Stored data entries
*** Block opens ***

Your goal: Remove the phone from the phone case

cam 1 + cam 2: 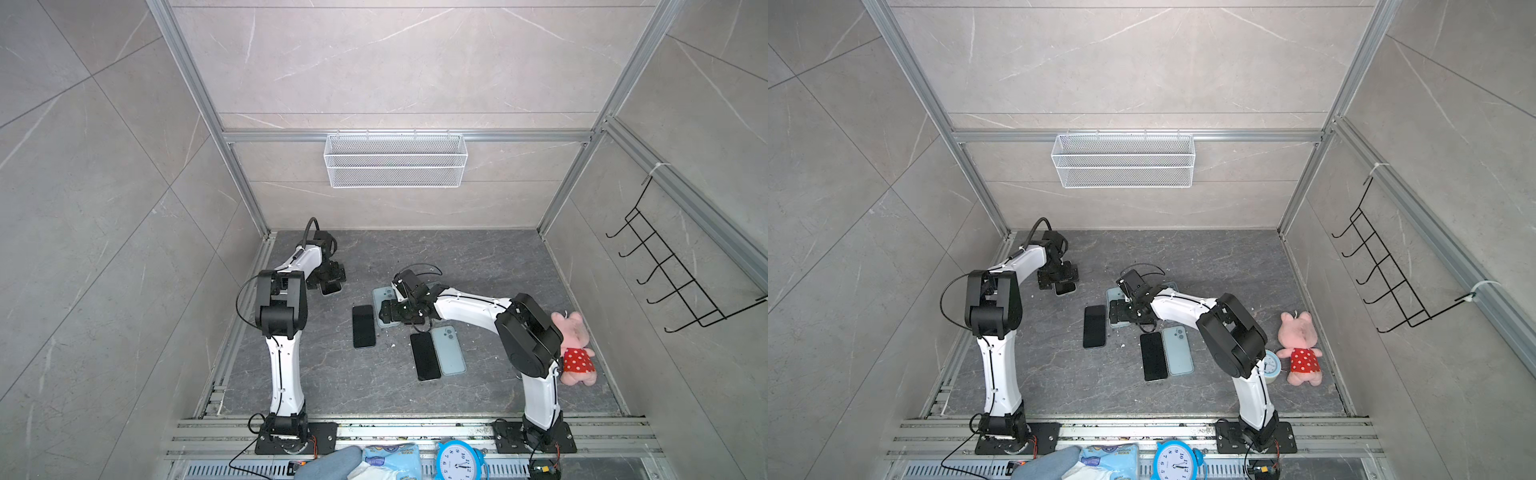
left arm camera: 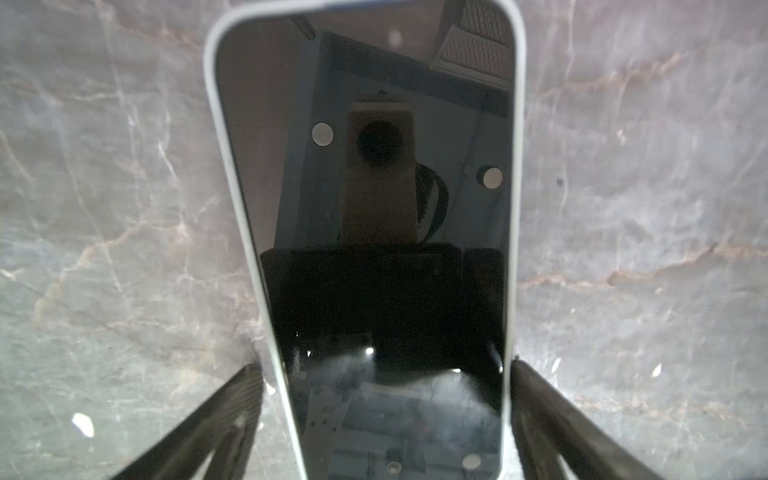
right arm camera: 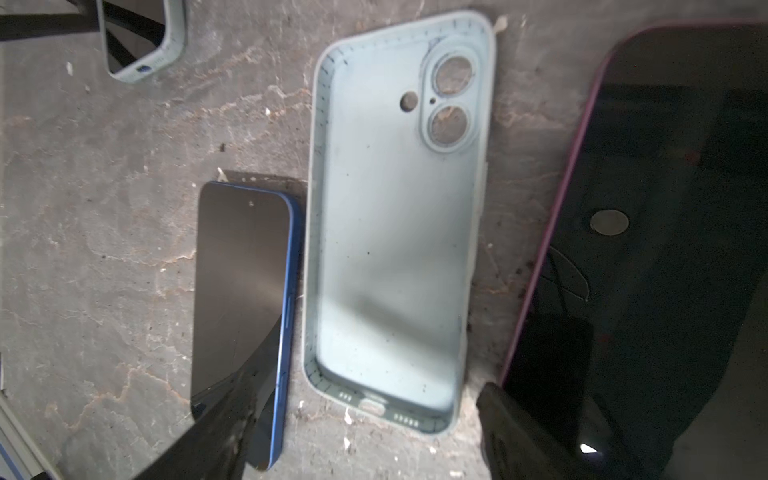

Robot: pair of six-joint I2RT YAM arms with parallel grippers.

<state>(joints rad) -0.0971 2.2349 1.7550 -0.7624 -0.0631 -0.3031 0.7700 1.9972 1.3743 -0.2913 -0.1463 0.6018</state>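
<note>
A phone (image 2: 374, 208) with a dark screen sits in a pale phone case (image 2: 216, 108), flat on the grey floor at the far left (image 1: 332, 289) (image 1: 1066, 289). My left gripper (image 2: 386, 374) (image 1: 331, 283) is open and straddles the case's near end. One finger (image 2: 536, 407) is against the case edge. The other finger (image 2: 237, 411) stands a sliver off it. My right gripper (image 3: 374, 436) (image 1: 390, 312) is open over the port end of an empty pale blue case (image 3: 395, 232) (image 1: 380, 297), holding nothing.
A blue-edged phone (image 3: 245, 299) (image 1: 363, 326) lies beside the empty case, and a maroon-edged phone (image 3: 644, 249) on its other side. Nearer lie a black phone (image 1: 424, 356) and a pale blue case back (image 1: 448, 350). A pink plush toy (image 1: 575, 349) sits at the right wall.
</note>
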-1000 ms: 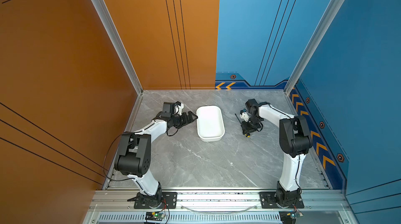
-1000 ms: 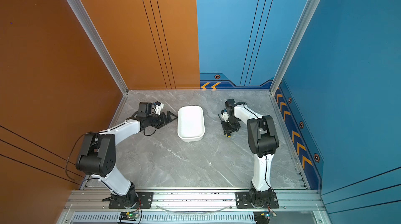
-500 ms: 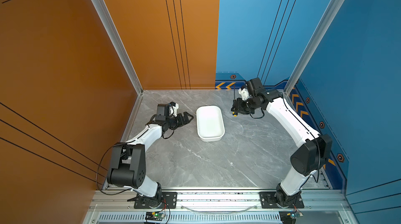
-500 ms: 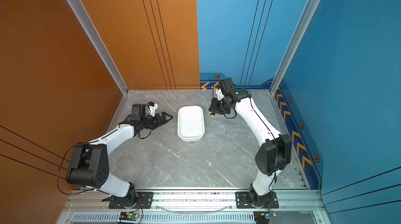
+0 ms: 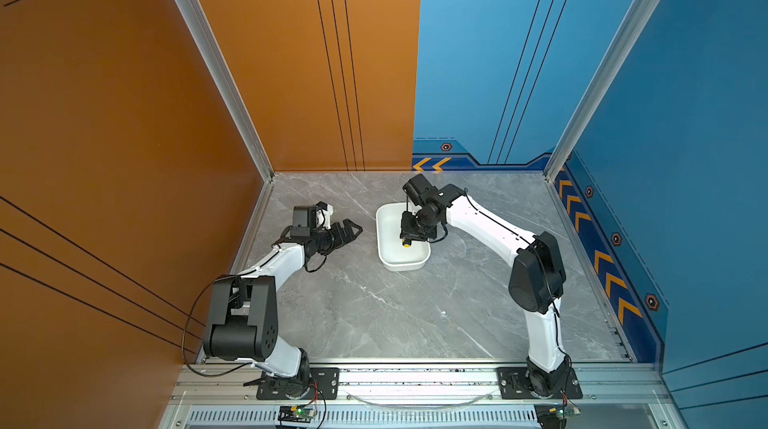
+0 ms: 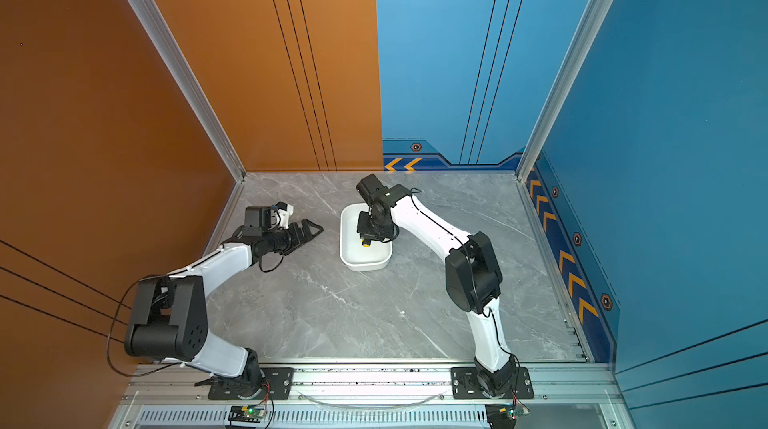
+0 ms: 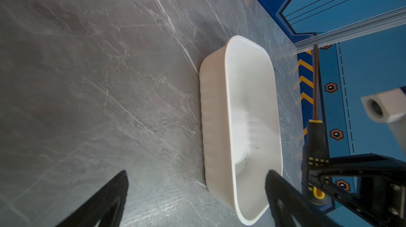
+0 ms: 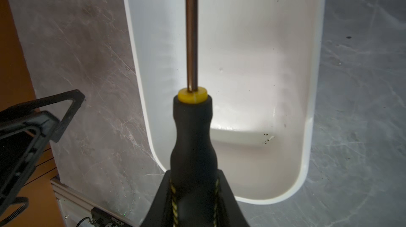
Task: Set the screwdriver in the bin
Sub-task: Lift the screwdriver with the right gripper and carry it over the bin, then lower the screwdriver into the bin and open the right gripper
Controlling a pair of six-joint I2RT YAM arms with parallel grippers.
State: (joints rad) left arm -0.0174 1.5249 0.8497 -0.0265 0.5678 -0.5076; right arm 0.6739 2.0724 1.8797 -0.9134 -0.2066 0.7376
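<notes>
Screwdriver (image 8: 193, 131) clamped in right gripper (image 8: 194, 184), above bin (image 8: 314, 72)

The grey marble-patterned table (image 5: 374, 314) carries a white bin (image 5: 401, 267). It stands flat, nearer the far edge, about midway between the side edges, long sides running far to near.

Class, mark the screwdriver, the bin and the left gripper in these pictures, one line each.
screwdriver (image 8: 193, 135): right wrist view, on the black handle.
bin (image 5: 401, 265): in a top view, on its near outer wall.
left gripper (image 7: 196, 172): left wrist view, midway between its open fingertips.
</notes>
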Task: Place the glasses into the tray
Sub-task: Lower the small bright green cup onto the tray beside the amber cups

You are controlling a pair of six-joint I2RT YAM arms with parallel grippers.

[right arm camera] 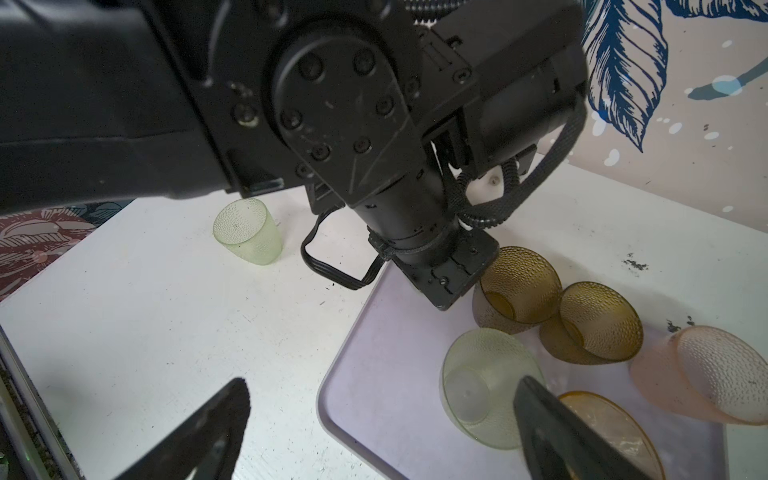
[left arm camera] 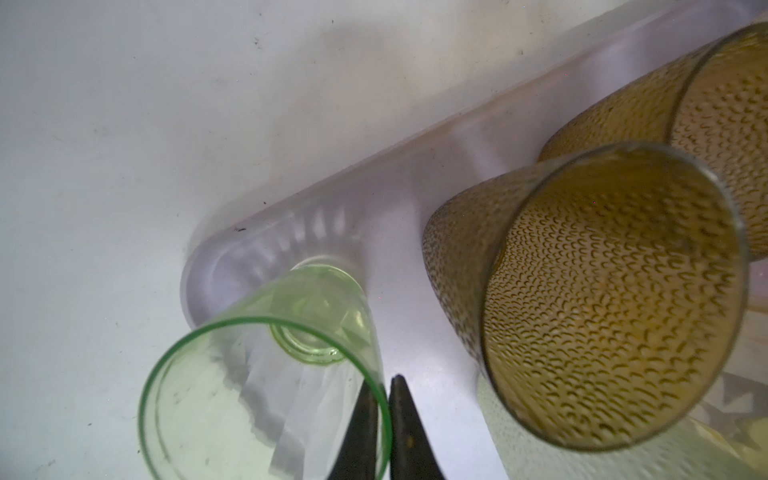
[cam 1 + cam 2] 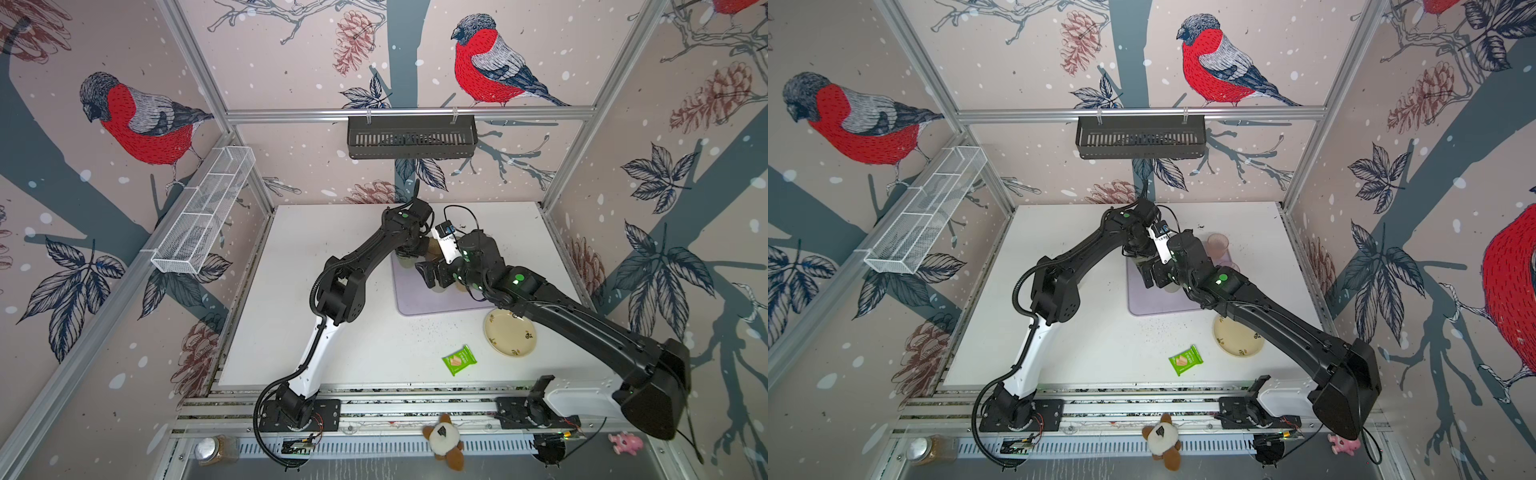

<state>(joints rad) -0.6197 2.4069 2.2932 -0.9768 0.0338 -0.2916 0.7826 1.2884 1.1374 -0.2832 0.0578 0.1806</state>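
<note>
Green glass (image 2: 249,395) pinched, left hand (image 2: 384,386) (on tray (image 2: 415,187)).

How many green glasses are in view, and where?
2. One green glass is pinched by the rim in the left gripper, base in the tray corner; another green glass stands on the table, off the tray. Arms may hide more.

Several tumblers (image 1: 598,322) are standing in the tray (image 3: 419,299), another tumbler (image 1: 248,237) on the table (image 3: 353,345) beside it, seemingly apart. The plate (image 3: 510,333) is sitting near the tray's front right corner, the packet (image 3: 459,360) lying left of it.
</note>
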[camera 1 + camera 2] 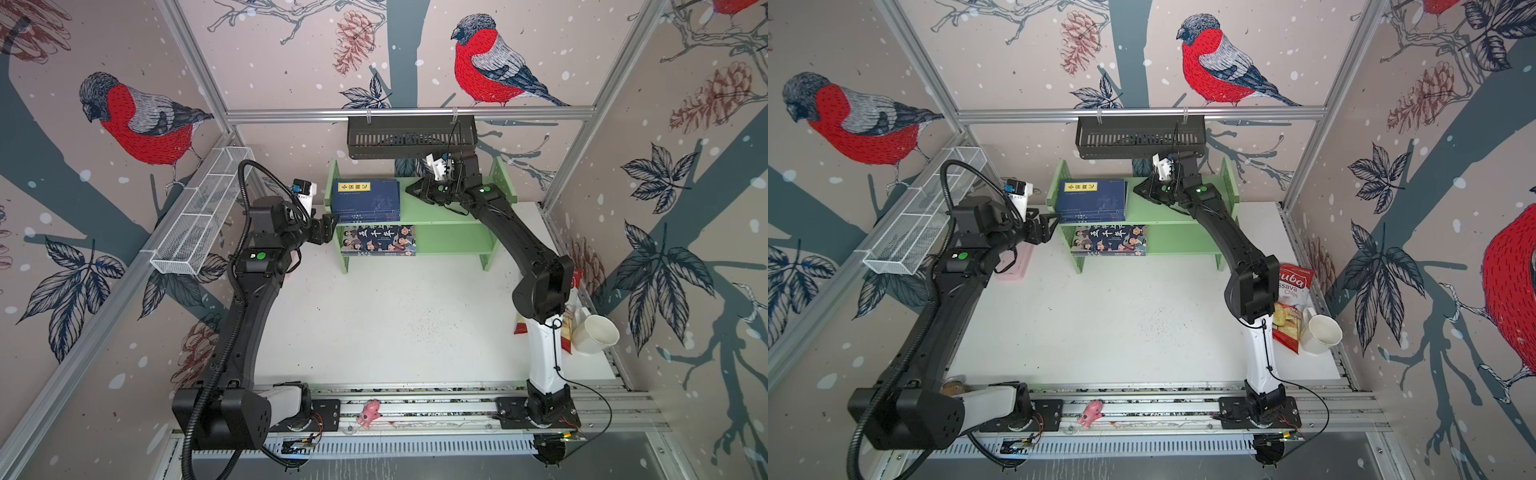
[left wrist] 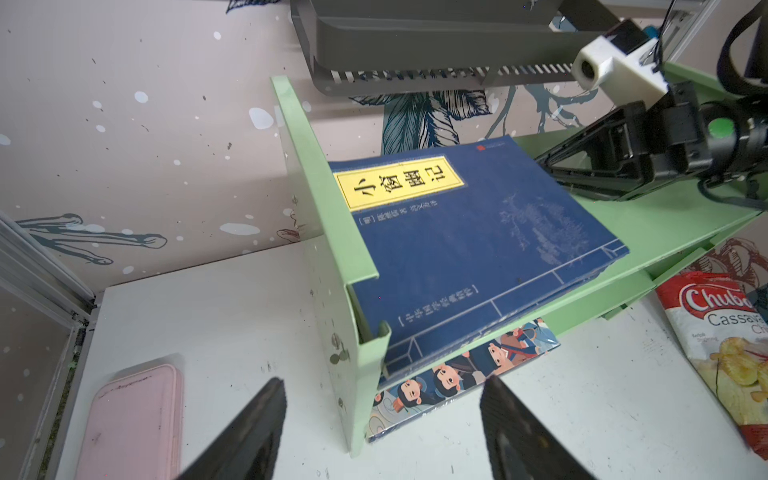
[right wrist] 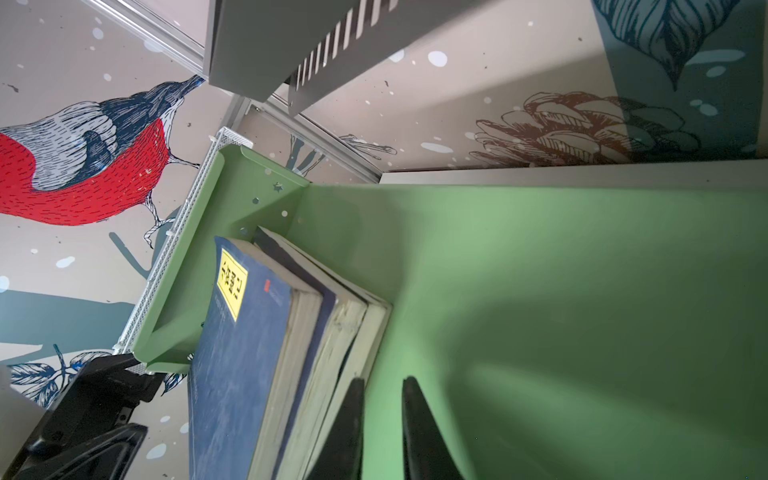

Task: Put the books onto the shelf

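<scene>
Books: navy stack (image 1: 365, 199) flat on shelf (image 1: 424, 212) upper tier, against 9 o'clock panel; cartoon book (image 1: 379, 240) on lower tier. Right tool (image 1: 411, 189) nearly pressed together, empty, at stack's 3 o'clock, likely squaring it. Left tool (image 1: 329, 226) spread, empty, outside panel.

Up close the shelf (image 2: 673, 220) has a smooth matt green painted finish. The navy books (image 2: 469, 249) have matt paper covers and yellowed, rough page edges. The chips bag (image 2: 723, 332) is shiny plastic, the pink case (image 2: 133, 419) smooth matt plastic, the table (image 2: 216, 316) scuffed matt white.
</scene>
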### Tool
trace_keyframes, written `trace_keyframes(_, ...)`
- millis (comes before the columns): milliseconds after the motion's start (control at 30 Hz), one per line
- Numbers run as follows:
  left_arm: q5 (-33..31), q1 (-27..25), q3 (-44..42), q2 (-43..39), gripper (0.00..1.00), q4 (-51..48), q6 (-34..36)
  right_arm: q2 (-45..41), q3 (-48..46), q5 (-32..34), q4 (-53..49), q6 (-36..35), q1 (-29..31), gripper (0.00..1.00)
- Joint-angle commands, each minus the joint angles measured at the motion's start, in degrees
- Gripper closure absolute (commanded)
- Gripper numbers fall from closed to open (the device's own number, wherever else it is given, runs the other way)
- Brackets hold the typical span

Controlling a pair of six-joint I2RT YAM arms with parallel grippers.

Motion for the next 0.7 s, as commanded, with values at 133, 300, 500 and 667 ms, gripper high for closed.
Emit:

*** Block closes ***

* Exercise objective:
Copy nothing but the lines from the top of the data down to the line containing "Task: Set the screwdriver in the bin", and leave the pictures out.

* Exercise output:
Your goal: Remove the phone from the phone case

cam 1 + cam 2: 
left arm camera: 
right arm camera: 

Robot: pair of six-joint I2RT YAM arms with parallel grippers.

<state>(joints rad) -0.0971 2.2349 1.7550 -0.7624 -0.0631 -0.3031 0.7700 1.9972 1.3743 -0.2913 -0.1463 0.6018</state>
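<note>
A phone (image 2: 374, 208) with a dark screen sits in a pale phone case (image 2: 216, 108), flat on the grey floor at the far left (image 1: 332, 289) (image 1: 1066, 289). My left gripper (image 2: 386, 374) (image 1: 331, 283) is open and straddles the case's near end. One finger (image 2: 536, 407) is against the case edge. The other finger (image 2: 237, 411) stands a sliver off it. My right gripper (image 3: 374, 436) (image 1: 390, 312) is open over the port end of an empty pale blue case (image 3: 395, 232) (image 1: 380, 297), holding nothing.
A blue-edged phone (image 3: 245, 299) (image 1: 363, 326) lies beside the empty case, and a maroon-edged phone (image 3: 644, 249) on its other side. Nearer lie a black phone (image 1: 424, 356) and a pale blue case back (image 1: 448, 350). A pink plush toy (image 1: 575, 349) sits at the right wall.
</note>
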-1000 ms: 
-1000 ms: 
-500 ms: 
-500 ms: 
+0 ms: 
+0 ms: 
+0 ms: 
+0 ms: 
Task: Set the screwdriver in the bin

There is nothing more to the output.